The rule can make using MDF easier because it can provide more theoretical justification to fold given more information about your opponent and your hand ranges. We give an example in the paper:
Suppose we are in a setting where the opponent bets the pot (so MDF = pot/(pot+pot) = 0.5) and we think that the opponent has a range advantage of 0.8, then we would want to call at least min(MDF, MDF - 0.5 * RA + 0.25) = min(MDF, MDF - 0.15) = MDF - 0.15 = 0.5 - 0.15 = 0.35. Suggesting that we should call a minimum of 35% rather than 50%. The only downside here is that this removes the theoretical property of the MDF and relies on an estimate of the range advantage.
Hand Combinations
Hand combinations are the math behind how likely hands are in poker.
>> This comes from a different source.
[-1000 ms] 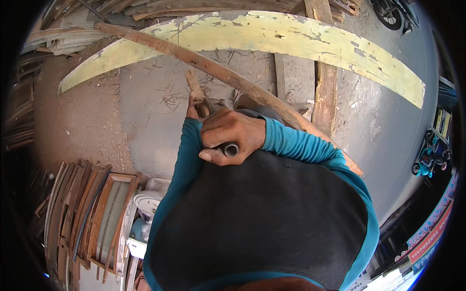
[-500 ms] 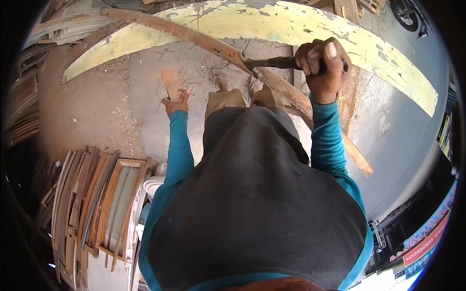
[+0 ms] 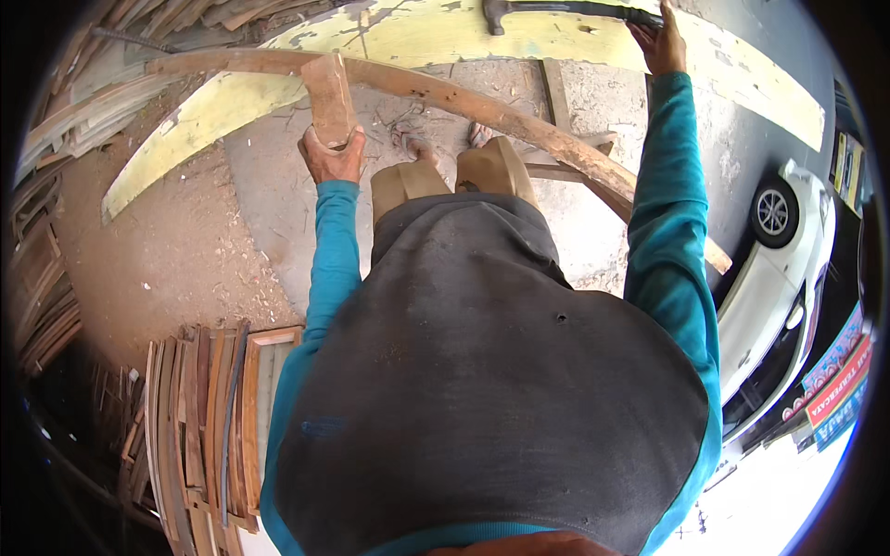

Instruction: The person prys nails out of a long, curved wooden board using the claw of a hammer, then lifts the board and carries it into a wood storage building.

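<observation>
Yellow paint is flaking off the broad board (image 3: 603, 44) lying beyond the brown plank (image 3: 482, 107); also beyond that plank, the right hand (image 3: 663, 46) is gripping a hammer (image 3: 584, 8) crosswise, a fingertip running out of view. Nearside, the left hand (image 3: 332, 161) is clutching a wood block (image 3: 331, 104) pointing lengthwise toward the plank and overlapping it, any contact being hard to make out.

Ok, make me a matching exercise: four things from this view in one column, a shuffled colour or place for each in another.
Things
1. hammer
2. wooden block
3. broad board
4. car

Colours and places
A. white, toward the picture's right edge
B. in the left hand
C. pale yellow, patchy paint
D. in the right hand

Pairs: 1-D; 2-B; 3-C; 4-A
</observation>
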`<state>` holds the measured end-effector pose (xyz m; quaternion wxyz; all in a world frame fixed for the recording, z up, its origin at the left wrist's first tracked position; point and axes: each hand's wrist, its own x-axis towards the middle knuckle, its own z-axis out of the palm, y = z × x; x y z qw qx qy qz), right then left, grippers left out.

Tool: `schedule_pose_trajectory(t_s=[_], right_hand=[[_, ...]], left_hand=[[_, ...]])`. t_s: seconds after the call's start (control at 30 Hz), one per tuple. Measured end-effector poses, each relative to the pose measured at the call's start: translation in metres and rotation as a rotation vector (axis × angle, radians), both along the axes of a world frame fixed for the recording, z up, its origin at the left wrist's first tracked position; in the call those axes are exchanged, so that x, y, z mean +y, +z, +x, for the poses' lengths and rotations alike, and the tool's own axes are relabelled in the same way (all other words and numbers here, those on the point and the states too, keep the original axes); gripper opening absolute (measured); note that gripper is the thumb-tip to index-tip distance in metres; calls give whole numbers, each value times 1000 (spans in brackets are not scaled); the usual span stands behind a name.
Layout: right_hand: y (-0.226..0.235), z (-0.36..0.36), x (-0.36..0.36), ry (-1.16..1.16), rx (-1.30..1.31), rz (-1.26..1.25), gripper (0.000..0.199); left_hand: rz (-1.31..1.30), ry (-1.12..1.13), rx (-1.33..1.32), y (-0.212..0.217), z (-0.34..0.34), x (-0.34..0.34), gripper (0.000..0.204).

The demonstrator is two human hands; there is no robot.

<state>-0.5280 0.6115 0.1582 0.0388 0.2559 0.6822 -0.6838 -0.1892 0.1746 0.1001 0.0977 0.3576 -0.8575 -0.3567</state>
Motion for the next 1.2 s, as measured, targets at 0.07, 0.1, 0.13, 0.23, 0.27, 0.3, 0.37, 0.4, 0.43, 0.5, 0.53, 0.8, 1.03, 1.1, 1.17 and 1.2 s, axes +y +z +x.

As we know, there are 52 cards in a deck with 13 cards of each suit and 4 cards of each type (rank). We can compute 52c2 as 52!/(50! * 2!) = 52 * 51/2 = 1326 combinations of 2-card starting hands.
Each non-paired hand has 4*4 = 16 combinations of which 12 are offsuit (each card a different suit) and four are suited (both cards the same suit). The four suited combinations comes from the four suits in the deck, so one suited combination of each suit. When computing combinations possible given a certain board, we reduce the 4 * 4 multiplication values to account for cards that appear on the board. For example, if the board is J93, we can look at a few combinations:
- AK is not on the board so still has 4 * 4 = 16 combinations
- AJ has one card on the board so now has 4 * 3 = 12 combinations
- J9 has two cars on the board so now has 3 * 3 = 9 combinations
Finally, there are 4c2 = 4!/(2! * 2!) = 4 * 3/2 = 6 combinations of paired cards. Every card of a certain type that appears on the board reduces the combinations. For example if the board is T52, then there are only 3c2 = 3 combinations of each of those cards instead of the normal 6 combinations. If two of a card are on the board then only one pair combination remains (2c2 = 1).
We can use hand combinations to assist in approximating our equity in a hand, which can be used in conjunction with pot odds to make informed decisions, especially on the final betting round.
As opponent hands are more narrowly defined towards the end of a hand, it becomes more possible to count the combinations of possible hands that they might have and in turn compute your own equity.